REQUIRED ACTION
In the records, each line holding "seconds" must be reported.
(TASK DATA Opens)
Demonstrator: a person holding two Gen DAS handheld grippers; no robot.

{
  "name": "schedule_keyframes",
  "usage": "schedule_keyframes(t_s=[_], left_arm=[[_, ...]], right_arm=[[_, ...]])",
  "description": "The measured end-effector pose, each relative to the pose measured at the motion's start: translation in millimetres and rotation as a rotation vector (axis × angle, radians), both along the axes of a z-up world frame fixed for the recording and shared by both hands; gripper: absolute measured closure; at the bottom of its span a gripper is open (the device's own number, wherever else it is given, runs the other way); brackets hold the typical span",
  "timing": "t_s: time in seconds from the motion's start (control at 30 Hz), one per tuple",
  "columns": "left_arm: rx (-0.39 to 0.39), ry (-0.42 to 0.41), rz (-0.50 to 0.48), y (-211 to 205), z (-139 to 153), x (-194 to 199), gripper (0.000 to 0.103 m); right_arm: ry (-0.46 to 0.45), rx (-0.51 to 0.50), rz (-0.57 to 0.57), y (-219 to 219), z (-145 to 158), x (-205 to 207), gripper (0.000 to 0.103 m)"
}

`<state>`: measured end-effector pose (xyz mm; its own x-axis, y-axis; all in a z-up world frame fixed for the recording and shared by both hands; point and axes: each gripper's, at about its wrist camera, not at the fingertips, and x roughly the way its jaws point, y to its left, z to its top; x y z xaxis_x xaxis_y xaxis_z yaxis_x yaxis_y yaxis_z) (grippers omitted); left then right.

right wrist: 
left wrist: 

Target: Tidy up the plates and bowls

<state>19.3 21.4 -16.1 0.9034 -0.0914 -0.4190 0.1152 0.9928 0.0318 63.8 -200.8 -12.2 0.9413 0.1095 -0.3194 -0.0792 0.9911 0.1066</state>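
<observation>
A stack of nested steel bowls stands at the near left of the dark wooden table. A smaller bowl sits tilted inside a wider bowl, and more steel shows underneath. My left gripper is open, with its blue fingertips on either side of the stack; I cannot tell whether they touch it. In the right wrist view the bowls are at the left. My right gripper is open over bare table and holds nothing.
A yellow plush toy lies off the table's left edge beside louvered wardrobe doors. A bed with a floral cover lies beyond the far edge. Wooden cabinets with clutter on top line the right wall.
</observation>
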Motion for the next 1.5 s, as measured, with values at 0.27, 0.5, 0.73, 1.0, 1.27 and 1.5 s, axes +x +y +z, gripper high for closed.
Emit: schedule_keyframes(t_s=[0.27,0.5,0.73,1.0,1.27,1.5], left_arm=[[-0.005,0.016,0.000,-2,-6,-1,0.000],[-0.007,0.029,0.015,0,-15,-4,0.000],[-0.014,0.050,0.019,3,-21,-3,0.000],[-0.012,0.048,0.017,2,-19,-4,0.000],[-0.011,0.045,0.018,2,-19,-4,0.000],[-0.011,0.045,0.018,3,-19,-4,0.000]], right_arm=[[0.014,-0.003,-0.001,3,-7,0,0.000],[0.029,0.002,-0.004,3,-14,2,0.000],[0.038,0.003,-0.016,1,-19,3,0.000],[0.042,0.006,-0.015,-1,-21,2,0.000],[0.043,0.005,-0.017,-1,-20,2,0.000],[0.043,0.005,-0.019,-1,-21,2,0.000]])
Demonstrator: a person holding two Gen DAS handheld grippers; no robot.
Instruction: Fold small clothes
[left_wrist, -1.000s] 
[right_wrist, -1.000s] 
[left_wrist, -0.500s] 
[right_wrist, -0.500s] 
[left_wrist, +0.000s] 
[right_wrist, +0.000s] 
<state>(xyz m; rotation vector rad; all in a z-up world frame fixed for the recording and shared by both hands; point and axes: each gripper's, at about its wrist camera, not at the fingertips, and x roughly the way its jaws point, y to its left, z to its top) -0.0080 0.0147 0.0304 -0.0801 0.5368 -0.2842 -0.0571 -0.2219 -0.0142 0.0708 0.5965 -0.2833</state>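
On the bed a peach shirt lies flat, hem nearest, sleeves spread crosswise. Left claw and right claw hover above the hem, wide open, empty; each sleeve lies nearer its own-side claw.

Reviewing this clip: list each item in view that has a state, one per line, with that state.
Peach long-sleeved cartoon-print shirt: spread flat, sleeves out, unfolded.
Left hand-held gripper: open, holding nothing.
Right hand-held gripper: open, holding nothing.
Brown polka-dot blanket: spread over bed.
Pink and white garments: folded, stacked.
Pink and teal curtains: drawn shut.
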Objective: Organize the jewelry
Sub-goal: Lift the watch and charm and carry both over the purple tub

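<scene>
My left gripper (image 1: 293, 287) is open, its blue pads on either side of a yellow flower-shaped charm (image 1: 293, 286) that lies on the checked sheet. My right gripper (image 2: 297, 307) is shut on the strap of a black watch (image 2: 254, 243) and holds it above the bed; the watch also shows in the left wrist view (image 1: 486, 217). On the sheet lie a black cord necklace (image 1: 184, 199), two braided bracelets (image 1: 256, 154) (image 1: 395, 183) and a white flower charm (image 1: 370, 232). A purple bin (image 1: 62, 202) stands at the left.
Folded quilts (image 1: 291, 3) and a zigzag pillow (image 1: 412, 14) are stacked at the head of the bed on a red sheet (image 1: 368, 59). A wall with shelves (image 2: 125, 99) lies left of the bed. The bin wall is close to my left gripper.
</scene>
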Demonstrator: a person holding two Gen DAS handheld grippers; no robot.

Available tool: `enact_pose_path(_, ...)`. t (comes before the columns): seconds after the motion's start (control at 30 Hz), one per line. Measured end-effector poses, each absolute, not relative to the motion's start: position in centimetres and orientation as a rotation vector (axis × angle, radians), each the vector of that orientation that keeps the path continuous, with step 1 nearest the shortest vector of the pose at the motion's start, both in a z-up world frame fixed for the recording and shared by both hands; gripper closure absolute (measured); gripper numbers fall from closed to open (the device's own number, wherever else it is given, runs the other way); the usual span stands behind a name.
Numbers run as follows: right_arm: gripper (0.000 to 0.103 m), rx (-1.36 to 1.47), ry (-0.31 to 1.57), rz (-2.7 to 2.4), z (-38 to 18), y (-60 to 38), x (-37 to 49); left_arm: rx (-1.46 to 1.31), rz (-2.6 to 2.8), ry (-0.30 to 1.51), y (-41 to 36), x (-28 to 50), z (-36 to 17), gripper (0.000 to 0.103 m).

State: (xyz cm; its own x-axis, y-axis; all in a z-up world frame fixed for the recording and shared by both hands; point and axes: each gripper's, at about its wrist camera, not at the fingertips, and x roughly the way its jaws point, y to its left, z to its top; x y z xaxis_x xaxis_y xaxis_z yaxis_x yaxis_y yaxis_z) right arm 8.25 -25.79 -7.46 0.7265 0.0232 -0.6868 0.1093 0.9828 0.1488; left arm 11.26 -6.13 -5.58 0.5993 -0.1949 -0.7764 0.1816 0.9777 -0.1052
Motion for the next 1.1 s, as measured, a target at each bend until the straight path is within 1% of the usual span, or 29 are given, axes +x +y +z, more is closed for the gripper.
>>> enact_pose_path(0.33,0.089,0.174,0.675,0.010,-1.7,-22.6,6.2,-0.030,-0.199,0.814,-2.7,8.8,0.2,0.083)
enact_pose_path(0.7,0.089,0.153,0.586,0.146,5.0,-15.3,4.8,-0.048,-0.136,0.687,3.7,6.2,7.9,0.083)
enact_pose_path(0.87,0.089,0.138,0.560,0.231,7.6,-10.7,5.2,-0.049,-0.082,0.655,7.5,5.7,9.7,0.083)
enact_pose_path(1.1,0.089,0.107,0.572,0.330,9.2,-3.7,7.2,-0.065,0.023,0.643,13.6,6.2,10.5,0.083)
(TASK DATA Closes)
RESULT
  "timing": "t_s: time in seconds from the motion's start (control at 30 Hz), one per tuple",
Available tool: `enact_pose_path(_, ...)`. t (comes before the columns): seconds after the motion's start (control at 30 Hz), one per line. Measured end-effector poses, each absolute, not relative to the motion's start: position in centimetres and orientation as a rotation vector (axis × angle, radians), each the vector of that orientation that keeps the path continuous, with step 1 nearest the shortest vector of the pose at the motion's start, both in a z-up world frame fixed for the recording and shared by both hands; gripper closure absolute (measured); gripper numbers fall from closed to open (the device's own number, wherever else it is given, runs the other way); the usual span stands behind a name.

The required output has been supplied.